我看向陳姐的方向,這個安靜的女人正端著酒杯落落大方的站在陽台邊,見我看過來,她微微舉了舉手中的酒杯,對我點了點頭。
如果不是親眼所見,我很難想像這樣一個神秘的女人竟然會為了跟我慶生而跟這伙笨蛋湊到一起……
那夜玩得很瘋,玩得很晚,直到第二天迷迷糊糊醒來,看到一地的酒瓶以及壓在我肚子上石頭的大腳,我才能確定那天晚上並非是在做夢……
三個月的醫院之旅結束了,生活還需要繼續。沒有多久我便重新投入了平日的生活節奏,帶著石頭奔波在東海市的大街小巷,三個月沒工作,債台繼續高築,所謂債多不愁,我現在確實也不愁,但為了滿足心中的好奇,為了學會驅使陰氣的方法,就需要去獲得獎勵點,因此我工作的熱情愈發高漲。
這種狀態就連陳姐看到了都嘖嘖稱奇。
沈芷靜的身體恢復的相當好,用陳姐的話說就是以後根本不需要再擔心那個什麼念動力的問題了,她已經重新變成了普通人。沈芷靜也曾就這個開玩笑說,自己可能是唯一一個放棄成為超人的傻傢伙了。
我只是笑笑,摸著她的頭親昵的喊一聲傻丫頭。
沈芷靜很快便告別東海市,回到了月華縣,她告訴我她需要回老家住段時間,這半年時間發生了太多事情,她的爸媽也深受各種痛苦,一家人需要一段時間好好聚聚。

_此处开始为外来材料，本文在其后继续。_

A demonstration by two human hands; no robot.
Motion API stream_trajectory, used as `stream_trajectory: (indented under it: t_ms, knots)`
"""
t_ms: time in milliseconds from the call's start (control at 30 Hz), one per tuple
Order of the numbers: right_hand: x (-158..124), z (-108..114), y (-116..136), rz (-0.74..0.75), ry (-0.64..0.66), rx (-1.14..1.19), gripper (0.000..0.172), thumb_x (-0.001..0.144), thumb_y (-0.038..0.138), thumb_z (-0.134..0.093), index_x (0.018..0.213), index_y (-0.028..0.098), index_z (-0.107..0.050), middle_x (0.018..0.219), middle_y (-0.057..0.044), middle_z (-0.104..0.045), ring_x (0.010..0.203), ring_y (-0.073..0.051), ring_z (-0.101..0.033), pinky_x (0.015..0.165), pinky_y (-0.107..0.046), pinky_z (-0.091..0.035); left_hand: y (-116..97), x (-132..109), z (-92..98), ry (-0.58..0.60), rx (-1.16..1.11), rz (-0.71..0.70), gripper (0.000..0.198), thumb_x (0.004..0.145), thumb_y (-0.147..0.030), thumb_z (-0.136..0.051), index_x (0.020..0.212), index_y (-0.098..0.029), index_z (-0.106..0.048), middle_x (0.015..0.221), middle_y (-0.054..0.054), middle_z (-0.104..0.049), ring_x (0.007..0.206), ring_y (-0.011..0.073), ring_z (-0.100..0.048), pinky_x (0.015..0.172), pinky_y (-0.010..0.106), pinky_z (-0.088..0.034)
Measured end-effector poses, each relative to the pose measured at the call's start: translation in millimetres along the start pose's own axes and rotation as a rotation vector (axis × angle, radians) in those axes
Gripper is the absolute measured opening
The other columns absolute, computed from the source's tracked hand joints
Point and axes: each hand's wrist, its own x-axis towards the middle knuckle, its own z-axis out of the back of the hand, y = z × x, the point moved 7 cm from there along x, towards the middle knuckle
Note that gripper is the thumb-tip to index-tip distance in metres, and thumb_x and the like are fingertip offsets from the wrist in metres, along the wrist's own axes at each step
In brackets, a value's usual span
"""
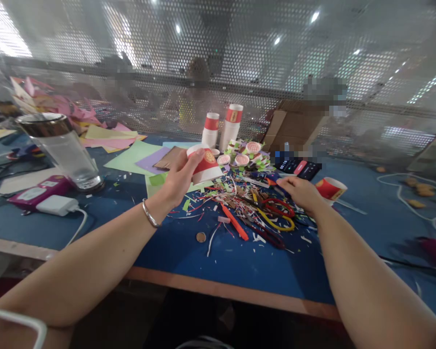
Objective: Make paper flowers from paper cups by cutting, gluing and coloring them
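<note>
My left hand (pixel 179 180) is wrapped round a red-and-white paper cup (pixel 208 167), which it holds tilted above the table. My right hand (pixel 301 193) is closed at the handle end of a blue tool (pixel 279 189) with an orange part; the fingers cover much of it, and its exact kind does not show. Beneath and between the hands lie scissors with yellow handles (pixel 278 224), scissors with red handles (pixel 288 206), an orange pen-like cutter (pixel 235 223) and many paper scraps (pixel 210 194). Another red paper cup (pixel 330 189) lies beyond my right wrist.
Two stacks of paper cups, a taller one (pixel 230 128) and a shorter one (pixel 210 133), stand behind small paper-decorated pieces (pixel 241 160). A phone (pixel 300 167) lies before a cardboard box (pixel 294 127). Left are coloured sheets (pixel 125 157), a glass bottle (pixel 63 152) and a purple power strip (pixel 39 193).
</note>
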Motion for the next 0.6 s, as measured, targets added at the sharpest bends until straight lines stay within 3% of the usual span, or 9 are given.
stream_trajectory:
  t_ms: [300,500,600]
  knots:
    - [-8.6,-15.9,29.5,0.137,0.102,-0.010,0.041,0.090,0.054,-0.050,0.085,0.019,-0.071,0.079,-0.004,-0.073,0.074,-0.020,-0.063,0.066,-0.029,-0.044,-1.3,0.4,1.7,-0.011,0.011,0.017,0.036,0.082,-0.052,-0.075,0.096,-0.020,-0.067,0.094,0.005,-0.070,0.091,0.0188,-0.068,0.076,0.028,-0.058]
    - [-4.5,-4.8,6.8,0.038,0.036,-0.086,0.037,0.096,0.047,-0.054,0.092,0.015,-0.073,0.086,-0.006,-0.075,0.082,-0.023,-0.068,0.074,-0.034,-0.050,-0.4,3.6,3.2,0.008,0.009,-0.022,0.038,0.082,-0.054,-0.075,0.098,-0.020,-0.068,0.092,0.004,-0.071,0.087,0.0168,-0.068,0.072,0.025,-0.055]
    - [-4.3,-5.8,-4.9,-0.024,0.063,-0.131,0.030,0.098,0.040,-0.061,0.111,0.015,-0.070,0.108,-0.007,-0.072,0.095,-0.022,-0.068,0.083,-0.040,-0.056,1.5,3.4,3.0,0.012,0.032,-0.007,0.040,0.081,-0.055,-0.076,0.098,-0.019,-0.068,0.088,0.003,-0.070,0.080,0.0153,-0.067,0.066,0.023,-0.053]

鍾情則已不知何時被送去了一個我連名字都沒聽過,似乎相當隱秘的醫療機構,陳姐說在那裡她能接受最合適的治療,讓我不必擔心。
小白最近很少看到,打聽一番才知道,原來這小子還是個高三學生,這學期結束便要參加高考了,已經沒有太多時間在外閒逛,我聽後只是笑著嘀咕了一句:「這小子……」
一連兩月,處理的各種事務大大小小加起來幾乎有二十幾件,我的債務也因為努力減少了近一半,一切都向著好的方向發展,這讓我看到了希望。
又是一天辛苦,我拖著疲憊的身子與石頭一起爬上了四樓,正掏著鑰匙開門,身後的鐵門忽然開了,韓曉楓童鞋笑盈盈的望著我們:「你們終於回來了,我等好久了。」
「有事嗎?」我打開鐵門,走進房間,點亮了燈。韓曉楓穿著睡衣抱著個抱枕,一蹦一跳的蹦躂進來,首當其衝的占領了舊沙發,一臉的滿足,這小丫頭已經越來越不把這裡當做別人家了。
我打開舊冰箱,取了兩罐啤酒,丟給石頭一罐,石頭靠著牆愜意的喝了起來。